Exercise goal — The expected result is the material below, reproduced exactly from its first line through the line containing "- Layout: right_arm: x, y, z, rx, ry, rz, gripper".

Dataset extract —
------------------------------------------------------------

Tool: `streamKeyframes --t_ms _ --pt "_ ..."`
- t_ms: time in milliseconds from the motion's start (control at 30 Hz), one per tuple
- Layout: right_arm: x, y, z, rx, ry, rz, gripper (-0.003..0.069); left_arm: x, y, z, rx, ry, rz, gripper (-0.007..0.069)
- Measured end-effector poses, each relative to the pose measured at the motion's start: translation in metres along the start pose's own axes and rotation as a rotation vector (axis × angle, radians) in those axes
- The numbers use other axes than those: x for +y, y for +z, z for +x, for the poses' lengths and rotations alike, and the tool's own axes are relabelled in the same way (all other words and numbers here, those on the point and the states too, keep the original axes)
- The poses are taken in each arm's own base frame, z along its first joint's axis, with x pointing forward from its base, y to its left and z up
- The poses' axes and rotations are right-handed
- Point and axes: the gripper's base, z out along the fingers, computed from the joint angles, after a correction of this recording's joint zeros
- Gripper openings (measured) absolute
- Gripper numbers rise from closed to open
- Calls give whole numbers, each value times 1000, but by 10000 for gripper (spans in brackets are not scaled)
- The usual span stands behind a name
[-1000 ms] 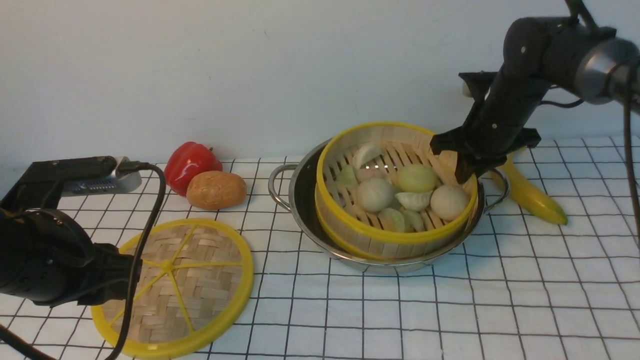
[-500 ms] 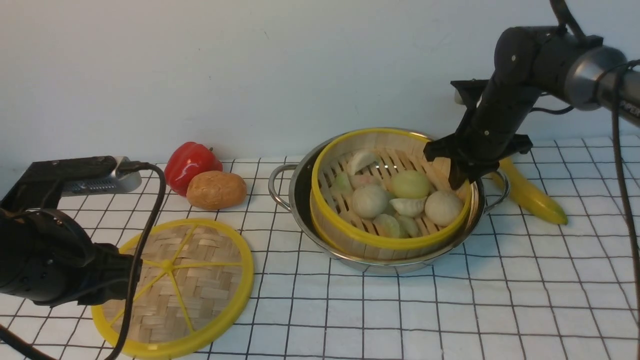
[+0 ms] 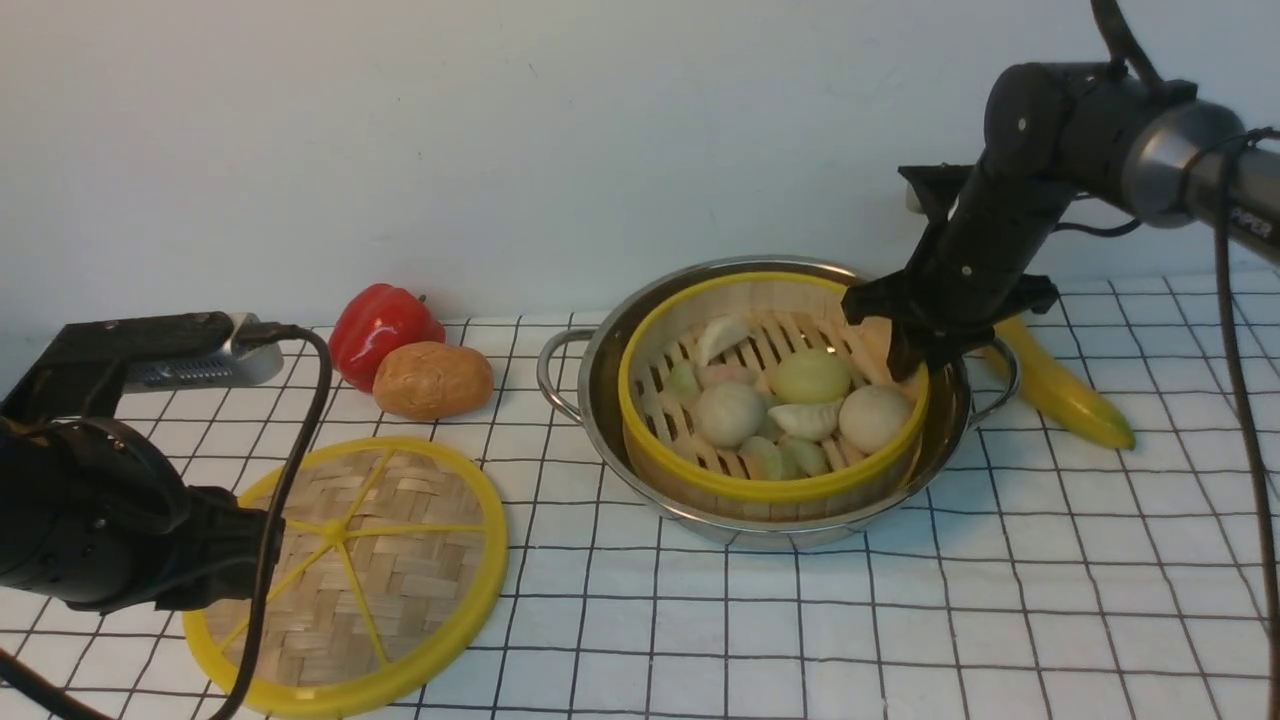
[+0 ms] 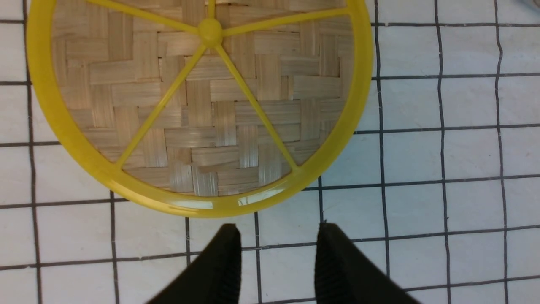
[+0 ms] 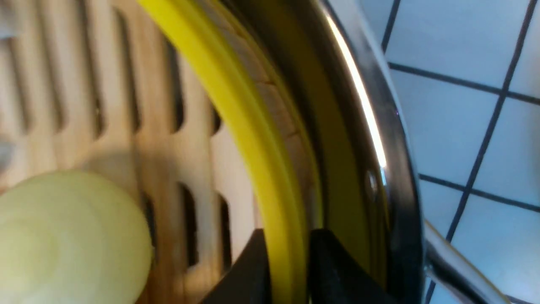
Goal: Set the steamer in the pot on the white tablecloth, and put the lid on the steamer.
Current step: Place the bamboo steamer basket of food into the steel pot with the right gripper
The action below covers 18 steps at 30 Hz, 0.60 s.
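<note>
1 second ago the steamer (image 3: pixel 770 488) hung tilted, its near side raised above the pot (image 3: pixel 592 395); now it sits level and lower inside the pot, its yellow rim just under the steel lip, the buns (image 3: pixel 730 413) lying on the slatted floor. The pot stands on the white tablecloth (image 3: pixel 1000 600) where it was, and the lid (image 3: pixel 400 560) lies flat on the cloth to the pot's left, unmoved. The right arm (image 3: pixel 1010 200) has dropped and shifted slightly left with the basket; it reaches down from the upper right, wrist bent steeply toward the steamer's far right edge. The right fingers (image 5: pixel 333 274) are clamped astride the steamer's rim, 1 inside and 1 outside, no gap showing. The left arm (image 3: pixel 100 530) has not moved; the left fingers (image 4: pixel 219 270) stand apart above the cloth, just beside the lid's rim, holding nothing.
</note>
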Motion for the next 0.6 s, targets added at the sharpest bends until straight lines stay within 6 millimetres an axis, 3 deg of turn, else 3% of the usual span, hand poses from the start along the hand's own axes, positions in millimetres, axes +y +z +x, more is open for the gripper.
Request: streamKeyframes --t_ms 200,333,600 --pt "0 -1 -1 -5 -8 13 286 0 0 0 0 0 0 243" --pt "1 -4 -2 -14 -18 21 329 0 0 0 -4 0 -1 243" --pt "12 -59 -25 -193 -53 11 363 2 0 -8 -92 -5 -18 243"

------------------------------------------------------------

Response to this exercise —
Tool: `streamKeyframes --t_ms _ --pt "_ ..."`
- t_ms: time in milliseconds from the motion's start (control at 30 Hz), one per tuple
- Layout: right_arm: x, y, z, rx, ry, rz, gripper (-0.003..0.069); left_arm: x, y, z, rx, ry, rz, gripper (-0.007..0.069)

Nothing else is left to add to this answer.